In molecular biology, an axoneme is the microtubule-based cytoskeletal structure that forms the core of a cilium or flagellum. Cilia and flagella are found on many eukaryotic cells, including both multicellular organisms and unicellular microorganisms. Motor proteins are attached to the axoneme of many cilia and flagella whose action causes periodic bending to drive cell swimming or motion of surrounding fluid, although not all cilia have motor proteins and can be unable to move. Though distinctions of function and length may be made between cilia and flagella, the internal structure of the axoneme is common to both.

== Structure ==
The axoneme is a microtubule-based structure. Each axoneme is composed of bundle of parallel microtubules aligned in a characteristic pattern. The axoneme of a typical motile cilium or flagellum has nine sets of doublet microtubules (a specialized structure consisting of two linked microtubules) found in a ring around a central pair of singlet microtubules. This is called a 9+2 axoneme. The axoneme confers the mechanical strength of cilia and flagella, and is the binding site of various protein complexes which includes dynein molecular motor proteins which confer the ability for bending and motility.

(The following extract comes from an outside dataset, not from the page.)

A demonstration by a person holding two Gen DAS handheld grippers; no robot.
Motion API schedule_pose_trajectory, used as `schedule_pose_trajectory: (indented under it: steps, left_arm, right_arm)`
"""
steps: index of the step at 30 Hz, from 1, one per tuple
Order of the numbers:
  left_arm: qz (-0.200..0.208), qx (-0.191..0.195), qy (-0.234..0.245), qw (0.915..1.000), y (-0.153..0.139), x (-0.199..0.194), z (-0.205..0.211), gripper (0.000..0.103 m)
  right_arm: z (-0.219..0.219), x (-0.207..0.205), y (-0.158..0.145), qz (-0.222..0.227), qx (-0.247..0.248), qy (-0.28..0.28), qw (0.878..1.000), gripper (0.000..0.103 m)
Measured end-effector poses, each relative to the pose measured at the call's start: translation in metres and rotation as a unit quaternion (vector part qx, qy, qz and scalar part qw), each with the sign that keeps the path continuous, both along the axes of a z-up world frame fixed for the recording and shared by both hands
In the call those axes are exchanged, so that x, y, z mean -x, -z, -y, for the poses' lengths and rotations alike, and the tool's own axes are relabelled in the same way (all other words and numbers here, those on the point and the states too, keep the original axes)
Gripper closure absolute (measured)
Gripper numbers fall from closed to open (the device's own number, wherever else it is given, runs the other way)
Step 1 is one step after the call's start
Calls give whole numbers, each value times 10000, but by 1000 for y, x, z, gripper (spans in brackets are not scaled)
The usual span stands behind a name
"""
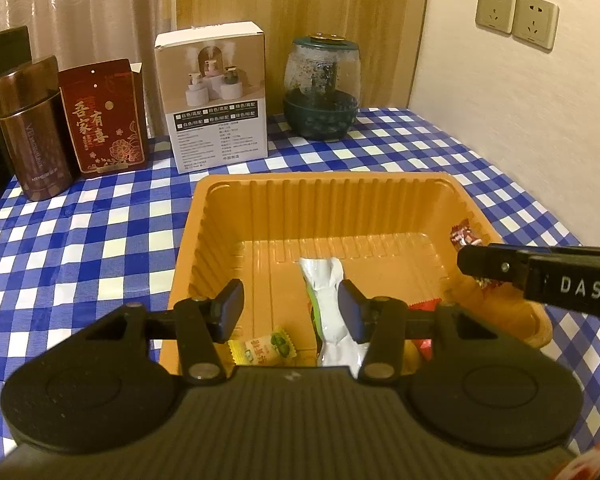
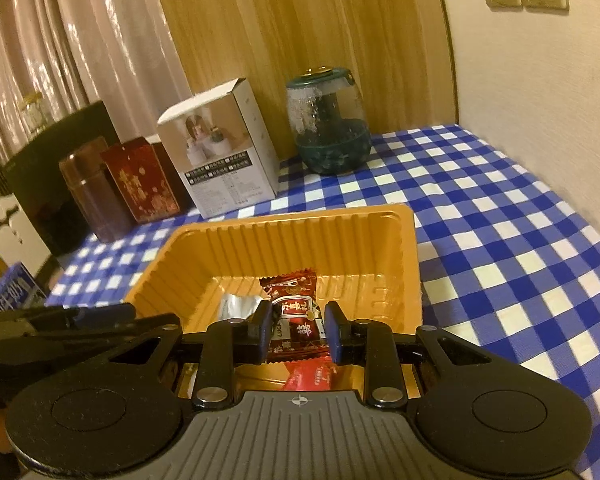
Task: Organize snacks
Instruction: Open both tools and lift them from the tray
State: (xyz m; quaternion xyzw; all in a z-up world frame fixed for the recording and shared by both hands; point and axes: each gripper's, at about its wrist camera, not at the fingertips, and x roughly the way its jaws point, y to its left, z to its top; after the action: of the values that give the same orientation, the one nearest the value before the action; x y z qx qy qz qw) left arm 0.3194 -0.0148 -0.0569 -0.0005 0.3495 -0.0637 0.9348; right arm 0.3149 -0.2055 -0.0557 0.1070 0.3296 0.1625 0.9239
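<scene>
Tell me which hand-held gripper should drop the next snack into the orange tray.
Right. The right hand-held gripper hangs over the orange tray with a dark red candy packet between its fingers. The left hand-held gripper is open and holds nothing; the silver packet already lies in the tray.

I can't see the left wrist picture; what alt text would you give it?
Open left tongs hover over an orange tray holding a white packet and a small yellow candy. The right tongs reach in from the right with a red candy. The tray sits on a blue checked tablecloth.
</scene>
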Motion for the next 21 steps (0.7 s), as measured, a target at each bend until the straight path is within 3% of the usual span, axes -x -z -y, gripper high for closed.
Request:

The outer doublet microtubules are also the tracks on which motor proteins walk. The walking action of axonemal dyneins bound to the neighbouring doublet microtubule lead to doublet microtubule sliding and subsequently axoneme bending which is the basis for flagellum/cilium beating. The walking action of kinesin-2 and cytoplasmic dyneins responsible for intraflagellar transport carry cargo proteins up and down the axoneme.

===Primary cilia===
Immotile cilia, including the primary cilium found on animal cells, typically lack the central pair microtubules (called a 9+0 axoneme). They also lack many of the microtubule doublet-bound protein complexes found in motile axonemes, including a lack of dynein arms. Primary cilia appear to serve sensory functions.

===Motile cilia===
Bound to the 9+2 axoneme microtubules, motile cilia and flagella axoneme contains many proteins and protein complexes necessary for axoneme motility function. The major complexes associated with the outer doublet microtubules are the inner and outer dynein arms, the radial spokes, and the nexin links, also called the dynein regulatory complex. The central pair microtubules are the centre of a structure called the central pair complex or central pair apparatus.

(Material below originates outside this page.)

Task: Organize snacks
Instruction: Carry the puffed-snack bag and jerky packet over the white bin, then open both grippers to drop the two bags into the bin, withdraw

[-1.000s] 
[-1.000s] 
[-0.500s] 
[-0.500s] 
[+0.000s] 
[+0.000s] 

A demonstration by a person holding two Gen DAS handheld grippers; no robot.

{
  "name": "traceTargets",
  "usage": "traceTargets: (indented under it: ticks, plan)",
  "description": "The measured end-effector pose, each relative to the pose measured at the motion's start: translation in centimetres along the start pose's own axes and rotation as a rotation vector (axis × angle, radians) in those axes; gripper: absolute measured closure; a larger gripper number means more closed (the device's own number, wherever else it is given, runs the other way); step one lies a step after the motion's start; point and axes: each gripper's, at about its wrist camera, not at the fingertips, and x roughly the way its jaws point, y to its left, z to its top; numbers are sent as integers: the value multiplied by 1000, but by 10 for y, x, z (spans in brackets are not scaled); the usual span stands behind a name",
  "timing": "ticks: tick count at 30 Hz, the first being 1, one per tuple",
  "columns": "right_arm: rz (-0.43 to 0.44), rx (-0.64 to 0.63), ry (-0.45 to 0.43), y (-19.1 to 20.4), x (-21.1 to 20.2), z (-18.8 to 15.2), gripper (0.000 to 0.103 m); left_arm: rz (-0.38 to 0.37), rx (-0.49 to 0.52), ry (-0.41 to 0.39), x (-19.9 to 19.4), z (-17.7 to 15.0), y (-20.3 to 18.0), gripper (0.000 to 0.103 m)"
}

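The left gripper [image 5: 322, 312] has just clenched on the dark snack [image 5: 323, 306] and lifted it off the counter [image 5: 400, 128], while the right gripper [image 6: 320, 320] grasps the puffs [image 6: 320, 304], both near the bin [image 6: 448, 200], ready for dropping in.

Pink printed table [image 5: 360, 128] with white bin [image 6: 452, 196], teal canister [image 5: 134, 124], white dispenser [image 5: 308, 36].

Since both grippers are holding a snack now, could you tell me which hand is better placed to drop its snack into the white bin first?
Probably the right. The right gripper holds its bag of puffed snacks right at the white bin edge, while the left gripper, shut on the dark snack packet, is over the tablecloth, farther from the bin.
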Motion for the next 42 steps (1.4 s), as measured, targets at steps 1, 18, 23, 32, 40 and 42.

The dynein arms, are motor protein complexes that produce the force needed for bending. Each dynein arm is anchored to a doublet microtubule. By "walking" along an adjacent microtubule, the dynein motors can cause the microtubules to slide against each other. When this is carried out in a synchronized fashion, with the microtubules on one side of the axoneme being pulled 'down' and those on the other side pulled 'up,' the axoneme as a whole can bend back and forth. This process is responsible for ciliary/flagellar beating, as in the well-known example of the human sperm.

The radial spokes are "T"-shape complex which project from each set of outer doublets toward the central microtubules. The nexin links project from one outer doublet microtubule towards their neighbouring doublet. These complexes are important for normal axoneme motion, thought to be important in regulating the motion and/or conferring mechanical properties.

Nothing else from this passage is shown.